TL;DR
An engineer investigating intermittent HTTP 499 errors on an Envoy network proxy used OpenTelemetry eBPF Instrumentation (OBI) to capture zero-code traces across Envoy and backend hops. The experiment used a minimal Docker Compose setup and a production-like stack (OBI -> OpenTelemetry Collector -> Jaeger/Prometheus/Grafana) to capture per-hop spans, latencies, addresses and traceparent IDs.
What happened
Facing sporadic HTTP 499 responses originating somewhere in cloud infrastructure, the author found Envoy access logs and built-in tracing insufficient for end-to-end debugging. To get actionable telemetry without changing application code, they tested OpenTelemetry eBPF Instrumentation (OBI, formerly Grafana Beyla). In a reproducible Docker Compose lab the author deployed an Envoy TCP proxy (listener on 8000 forwarding to backend on 8080), a simple Go HTTP server, and an OBI autoinstrumenter container configured to print traces to stdout. OBI produced per-hop spans with timestamps, per-span latencies, source/destination host:port, content and response lengths, service labels, and traceparent IDs. The author extended the test to chain two Envoy instances and adjusted OBI to monitor a port range and use the host PID namespace, producing multi-span traces that show the request path through client-facing Envoy, internal Envoy hop, and the backend. A separate production-like setup used Incus containers, an OpenTelemetry Collector, Jaeger, Prometheus and Grafana to filter and visualize traces, with the Collector used to filter telemetry by PID because OBI alone could not.
Why it matters
- Zero-code eBPF instrumentation can reveal per-hop spans and latencies without modifying application code or proxy configuration.

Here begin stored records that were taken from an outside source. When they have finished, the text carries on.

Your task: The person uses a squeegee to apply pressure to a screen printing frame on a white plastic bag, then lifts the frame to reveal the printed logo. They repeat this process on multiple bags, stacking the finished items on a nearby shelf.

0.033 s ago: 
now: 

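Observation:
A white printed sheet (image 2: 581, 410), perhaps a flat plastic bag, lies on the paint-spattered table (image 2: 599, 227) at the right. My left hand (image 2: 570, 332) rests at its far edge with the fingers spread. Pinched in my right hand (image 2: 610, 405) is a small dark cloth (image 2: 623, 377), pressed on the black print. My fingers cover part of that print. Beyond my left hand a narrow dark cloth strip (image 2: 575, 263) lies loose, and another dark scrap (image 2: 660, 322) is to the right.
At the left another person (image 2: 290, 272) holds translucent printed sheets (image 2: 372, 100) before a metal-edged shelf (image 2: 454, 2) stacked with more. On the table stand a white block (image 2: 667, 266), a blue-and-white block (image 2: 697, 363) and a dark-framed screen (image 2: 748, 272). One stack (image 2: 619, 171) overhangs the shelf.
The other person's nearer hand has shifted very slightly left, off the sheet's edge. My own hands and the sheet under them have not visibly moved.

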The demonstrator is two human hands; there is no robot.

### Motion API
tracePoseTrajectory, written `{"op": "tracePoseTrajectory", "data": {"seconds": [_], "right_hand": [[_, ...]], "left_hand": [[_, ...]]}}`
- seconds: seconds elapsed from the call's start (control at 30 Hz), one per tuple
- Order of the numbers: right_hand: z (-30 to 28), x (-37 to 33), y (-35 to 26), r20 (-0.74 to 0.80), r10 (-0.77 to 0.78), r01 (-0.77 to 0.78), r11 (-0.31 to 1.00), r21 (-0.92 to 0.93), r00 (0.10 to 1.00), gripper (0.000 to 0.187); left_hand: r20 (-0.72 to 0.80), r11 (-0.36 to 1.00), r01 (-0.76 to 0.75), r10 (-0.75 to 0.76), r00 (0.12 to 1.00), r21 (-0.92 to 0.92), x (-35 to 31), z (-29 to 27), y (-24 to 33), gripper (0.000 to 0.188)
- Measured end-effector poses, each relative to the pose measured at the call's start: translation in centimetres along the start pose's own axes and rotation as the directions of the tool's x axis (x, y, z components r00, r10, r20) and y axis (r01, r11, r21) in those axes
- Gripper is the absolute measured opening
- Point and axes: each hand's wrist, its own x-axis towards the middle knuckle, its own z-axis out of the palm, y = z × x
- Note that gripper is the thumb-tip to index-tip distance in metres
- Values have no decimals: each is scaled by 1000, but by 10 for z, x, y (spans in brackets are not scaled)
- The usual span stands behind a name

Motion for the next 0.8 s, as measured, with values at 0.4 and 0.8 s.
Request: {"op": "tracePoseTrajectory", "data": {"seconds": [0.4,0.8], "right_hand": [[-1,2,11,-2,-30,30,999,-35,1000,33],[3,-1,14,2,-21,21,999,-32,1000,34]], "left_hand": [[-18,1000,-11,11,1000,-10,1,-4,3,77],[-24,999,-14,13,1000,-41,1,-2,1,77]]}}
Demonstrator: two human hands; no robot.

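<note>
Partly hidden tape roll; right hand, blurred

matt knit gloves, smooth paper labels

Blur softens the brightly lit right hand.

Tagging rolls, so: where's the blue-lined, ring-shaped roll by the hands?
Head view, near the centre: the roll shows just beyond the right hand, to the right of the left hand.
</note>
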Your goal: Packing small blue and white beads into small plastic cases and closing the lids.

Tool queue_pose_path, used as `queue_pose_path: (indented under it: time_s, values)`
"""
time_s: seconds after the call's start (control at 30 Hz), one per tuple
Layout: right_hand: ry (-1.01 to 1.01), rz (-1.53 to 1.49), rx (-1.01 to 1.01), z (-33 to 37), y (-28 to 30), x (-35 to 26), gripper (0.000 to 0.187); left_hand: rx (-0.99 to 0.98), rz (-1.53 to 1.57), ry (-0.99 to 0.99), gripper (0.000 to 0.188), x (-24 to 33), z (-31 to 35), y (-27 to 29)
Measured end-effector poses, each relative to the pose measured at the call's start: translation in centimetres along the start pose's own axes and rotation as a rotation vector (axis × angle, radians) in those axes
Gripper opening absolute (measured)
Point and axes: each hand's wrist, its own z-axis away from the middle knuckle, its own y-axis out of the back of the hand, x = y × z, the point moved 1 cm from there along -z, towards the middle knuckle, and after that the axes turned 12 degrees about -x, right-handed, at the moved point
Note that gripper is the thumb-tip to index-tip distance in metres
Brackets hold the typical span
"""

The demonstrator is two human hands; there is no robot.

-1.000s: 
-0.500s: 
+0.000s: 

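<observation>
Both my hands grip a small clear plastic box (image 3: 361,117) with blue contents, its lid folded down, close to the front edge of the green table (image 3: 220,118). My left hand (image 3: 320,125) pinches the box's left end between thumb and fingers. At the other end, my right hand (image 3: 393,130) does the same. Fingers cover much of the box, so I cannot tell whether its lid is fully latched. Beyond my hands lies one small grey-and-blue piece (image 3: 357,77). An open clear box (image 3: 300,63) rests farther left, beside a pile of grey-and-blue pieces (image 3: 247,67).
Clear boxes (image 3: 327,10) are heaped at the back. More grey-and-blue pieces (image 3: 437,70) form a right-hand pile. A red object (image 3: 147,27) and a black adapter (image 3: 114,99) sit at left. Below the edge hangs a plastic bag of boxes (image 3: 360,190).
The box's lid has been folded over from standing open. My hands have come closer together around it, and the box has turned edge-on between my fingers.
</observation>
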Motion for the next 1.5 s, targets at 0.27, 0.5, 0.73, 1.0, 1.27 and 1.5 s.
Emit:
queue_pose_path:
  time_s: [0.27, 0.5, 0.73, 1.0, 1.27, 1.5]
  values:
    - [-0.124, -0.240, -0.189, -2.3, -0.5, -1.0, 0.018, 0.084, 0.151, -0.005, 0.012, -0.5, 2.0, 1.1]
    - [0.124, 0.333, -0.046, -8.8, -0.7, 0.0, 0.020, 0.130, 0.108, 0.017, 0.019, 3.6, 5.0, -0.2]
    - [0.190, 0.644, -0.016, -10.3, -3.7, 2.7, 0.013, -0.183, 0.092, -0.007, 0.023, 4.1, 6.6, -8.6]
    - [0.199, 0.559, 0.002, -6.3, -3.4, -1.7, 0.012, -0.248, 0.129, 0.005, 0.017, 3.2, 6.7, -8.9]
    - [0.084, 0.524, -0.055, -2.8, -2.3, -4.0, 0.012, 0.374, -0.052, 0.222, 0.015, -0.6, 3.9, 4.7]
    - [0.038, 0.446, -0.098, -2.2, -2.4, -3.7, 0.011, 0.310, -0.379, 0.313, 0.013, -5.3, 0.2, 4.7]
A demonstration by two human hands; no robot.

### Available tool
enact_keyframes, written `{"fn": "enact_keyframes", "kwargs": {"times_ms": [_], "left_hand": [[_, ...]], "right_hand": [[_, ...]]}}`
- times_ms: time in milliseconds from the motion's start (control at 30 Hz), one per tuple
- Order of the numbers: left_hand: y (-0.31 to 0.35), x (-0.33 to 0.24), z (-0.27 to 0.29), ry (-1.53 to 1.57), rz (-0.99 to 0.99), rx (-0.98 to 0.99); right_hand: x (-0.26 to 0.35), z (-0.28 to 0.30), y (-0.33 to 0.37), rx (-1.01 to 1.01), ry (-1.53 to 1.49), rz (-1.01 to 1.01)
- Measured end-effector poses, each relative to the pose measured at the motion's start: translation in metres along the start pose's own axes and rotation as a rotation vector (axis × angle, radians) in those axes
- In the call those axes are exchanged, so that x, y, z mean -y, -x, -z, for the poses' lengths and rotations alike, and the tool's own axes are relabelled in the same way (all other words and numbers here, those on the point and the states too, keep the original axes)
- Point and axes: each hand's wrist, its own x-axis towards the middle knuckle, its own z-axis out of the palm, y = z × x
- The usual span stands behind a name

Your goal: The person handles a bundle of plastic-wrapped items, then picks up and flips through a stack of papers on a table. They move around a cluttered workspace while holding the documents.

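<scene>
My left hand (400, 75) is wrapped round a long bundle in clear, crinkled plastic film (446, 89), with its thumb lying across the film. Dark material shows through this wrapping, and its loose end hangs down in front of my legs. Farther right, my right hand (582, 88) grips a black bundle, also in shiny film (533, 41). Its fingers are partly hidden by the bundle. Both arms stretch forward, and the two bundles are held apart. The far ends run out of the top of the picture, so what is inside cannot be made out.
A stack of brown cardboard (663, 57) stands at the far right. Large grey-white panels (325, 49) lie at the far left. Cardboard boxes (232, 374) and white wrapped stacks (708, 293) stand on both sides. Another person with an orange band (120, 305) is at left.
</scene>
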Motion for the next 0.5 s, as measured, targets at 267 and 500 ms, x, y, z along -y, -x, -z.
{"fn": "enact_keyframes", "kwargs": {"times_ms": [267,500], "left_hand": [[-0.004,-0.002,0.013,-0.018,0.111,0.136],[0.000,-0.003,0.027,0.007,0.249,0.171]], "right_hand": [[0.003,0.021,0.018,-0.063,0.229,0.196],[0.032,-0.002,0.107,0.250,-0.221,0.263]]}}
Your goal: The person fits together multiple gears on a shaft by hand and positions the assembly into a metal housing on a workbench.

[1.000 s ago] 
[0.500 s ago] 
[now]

- OBI captures both server-side and client-side spans for proxy-to-backend chains, which helps pinpoint where request time is spent.
- Using an OpenTelemetry Collector lets teams filter noisy telemetry (for example by PID) and forward traces to Jaeger and metrics to Prometheus/Grafana.
- OBI can instrument network-level components (Envoy TCP proxy) that lack application-level tracing in some deployment types.
Key facts
- The author investigated intermittent HTTP 499 errors that occurred roughly every 10 minutes.
- Envoy access logs lacked the request-tracing detail required to locate the latency bottleneck.
- OpenTelemetry tracing built into Envoy was noted to be available only for Application Load Balancers, not the Network Load Balancer scenario under investigation.
- The minimal reproducible setup used Docker Compose, Envoy, a Go HTTP server, and OBI (image otel/ebpf-instrument:main).
- Envoy was configured as a TCP proxy listening on port 8000 and forwarding to a backend at port 8080.
- OBI was run privileged and configured to print traces to stdout (OTEL_EBPF_TRACE_PRINTER=text) and to inspect an open port (OTEL_EBPF_OPEN_PORT: 8000, later 8000-9000 for multi-Envoy).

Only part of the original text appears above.